Beyond her in the arc facing Wolfe’s desk was Benjamin Rackell, whose check had been deposited in our bank that afternoon, with his long narrow face more mournful even than the day before. At his right was a specimen who was a female anatomically but otherwise a what-is-it. Her name was Delia Devlin, and her age was beside the point. She was a resident buyer of novelties for out-of-town stores. There are ten thousand of her in midtown New York any weekday, and they’re all being imposed on. You see it in their faces. The problem is to find out who it is that’s imposing on them, and some day I may tackle it. Aside from that there was nothing visibly wrong with Delia Devlin, except her ears were too big.

Next to her was a celebrity — though of course they were all celebrities for the time being, you might say ex officio. Henry Jameson Heath, now crowding fifty, had inherited money in his youth, quite a pile, but very few people in his financial bracket were speaking to him. There was no telling whether he had contributed dough to the Communist party or cause, or if so how much, but there was no secret about his being one of the chief providers and collecters of bail for the Commies who had been indicted. He had recently been indicted too, for contempt of Congress, and was probably headed for a modest stretch. He wore an old seersucker suit that was too small for him, had a round pudgy face, and couldn’t look at you without staring.

Beyond Heath, at the end of the arc, was Carol Berk, the only one toward whom I had a personal attitude worth mentioning. Whenever we have a flock of guests I handle the seating, and if there is one who seems worthy of study I put her in the chair nearest mine. I had done so with this Carol Berk, but while I was in the hall admitting Leddegard, who had come last, she had switched on me, and I resented it. I felt that she deserved attention. Checking on her, along with the others, that afternoon with Lon Cohen of the Gazette, I had learned that she was supposed to be free-lancing as a TV contact specialist but no one actually claimed her, that she had a reputation as an extremely fast mover, and that there were six different versions of why she had left Hollywood three years ago. Added to that was the question whether it was a pleasure to look at her or not. In cases where it’s a quick no, the big majority, or a quick yes, the small minority, that settles it and what the hell; but the borderline numbers take application and sound judgment.
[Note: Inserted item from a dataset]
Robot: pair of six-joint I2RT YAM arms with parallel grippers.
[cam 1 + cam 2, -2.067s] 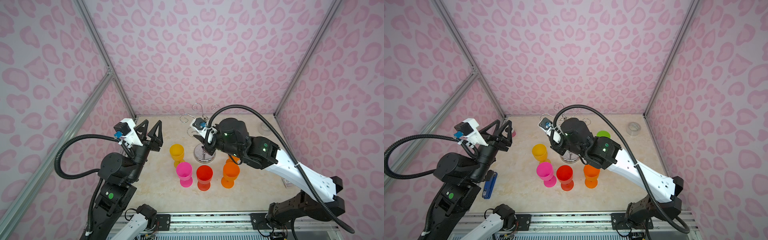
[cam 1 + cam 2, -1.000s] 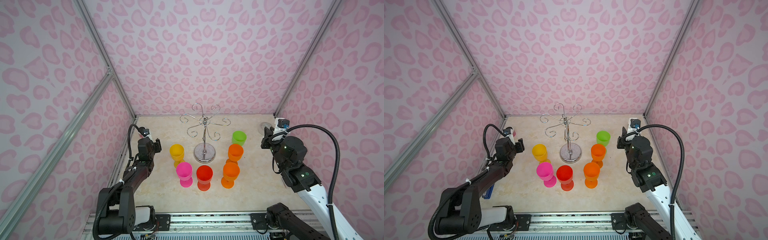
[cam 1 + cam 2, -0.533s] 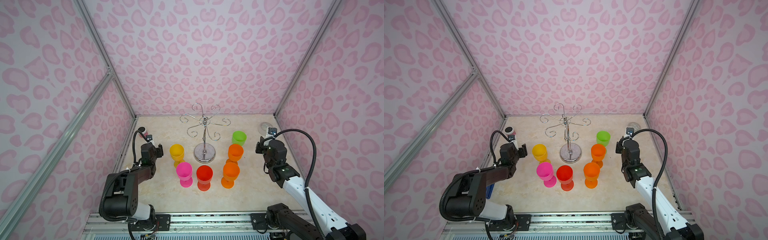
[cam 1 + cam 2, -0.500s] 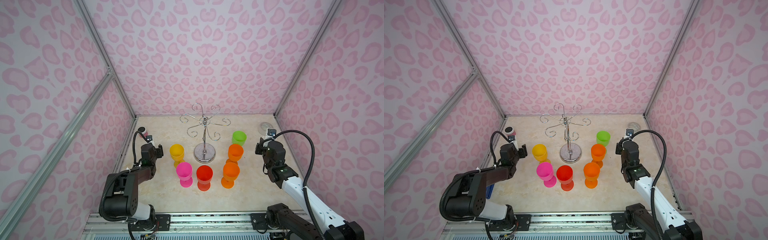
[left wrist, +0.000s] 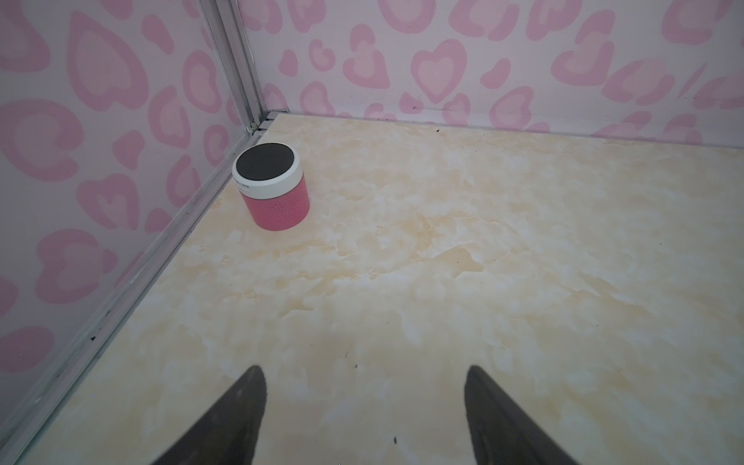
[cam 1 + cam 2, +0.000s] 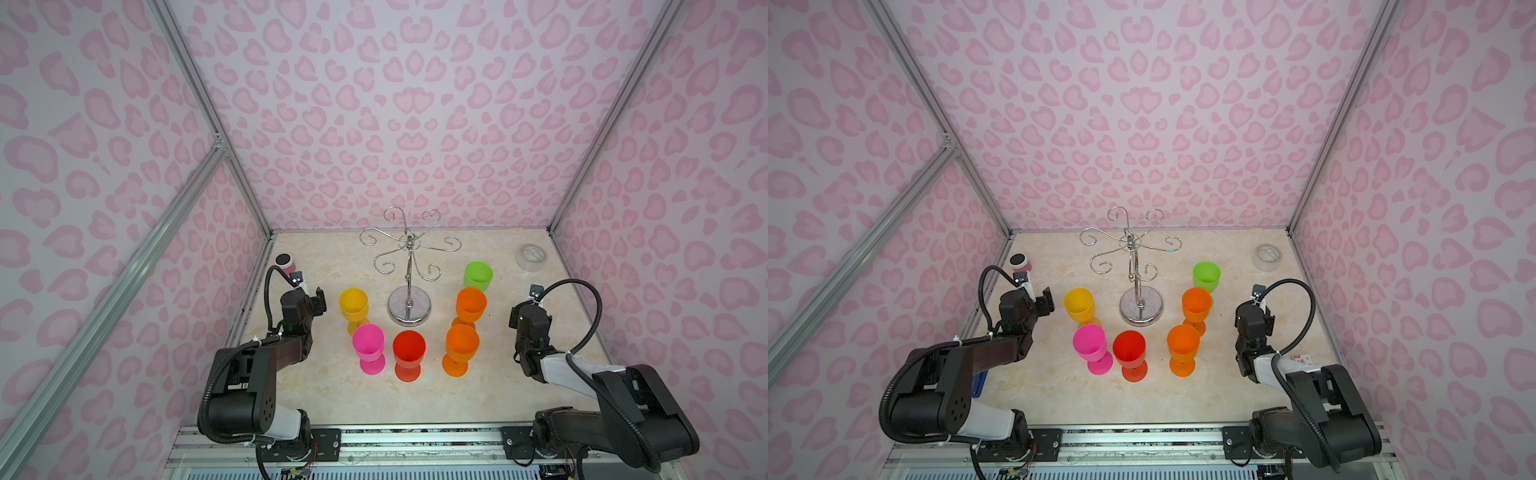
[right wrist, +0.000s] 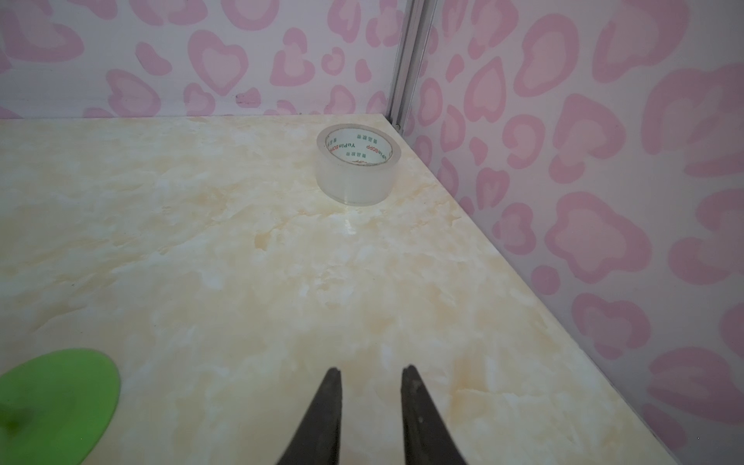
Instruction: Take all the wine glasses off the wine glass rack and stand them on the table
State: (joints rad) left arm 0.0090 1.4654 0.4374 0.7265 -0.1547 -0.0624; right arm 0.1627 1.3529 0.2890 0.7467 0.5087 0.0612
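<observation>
- Wine glass rack (image 6: 409, 309): stands upright at the centre of both top views, its round chrome base on the marbled tabletop (image 6: 498, 399) and its curled arms spread at the head of the pole, just below the back wall.
- Yellow wine glass (image 6: 353, 303): upright on the tabletop, just left of the rack base.
- Pink wine glass (image 6: 368, 343) and red wine glass (image 6: 409, 349): upright side by side, below the rack base in the frame.
- Front orange wine glass (image 6: 462, 345) and rear orange wine glass (image 6: 471, 303): upright, right of the base, the rear one directly above the front one in the frame.
- Green wine glass (image 6: 478, 276): upright, above the rear orange one. A blurred green part of it fills the lower left corner of the right wrist view.
- Left gripper (image 5: 364, 374): at the bottom of the left wrist view, its two dark fingers spread wide over bare tabletop with nothing between them. In the top views it sits left of the yellow glass, apart from it.
- Right gripper (image 7: 371, 370): at the bottom of the right wrist view, fingers separated by a narrow gap and holding nothing. In the top views it sits well right of the orange glasses.
- Pink canister (image 5: 271, 187): black-topped, near the left wall in the upper left of the left wrist view.
- Tape roll (image 7: 358, 163): clear, lying flat near the far right corner of the tabletop.
</observation>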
I had listed Carol Berk as one when, crossing the doorsill, she had darted a sidewise glance at me with brown eyes that were dead dull from the front. Now, in the chair she had changed to, she was a good five paces away.

Mrs. Benjamin Rackell, her lips tighter than ever, was in the red leather chair at the end of Wolfe’s desk.

Wolfe’s gaze swept the arc. “I won’t thank you for coming,” he rumbled at them, “because it would be impertinent. You are here at the request of Mr. and Mrs. Rackell. Whether you came to oblige them or because you thought it unwise not to is immaterial.”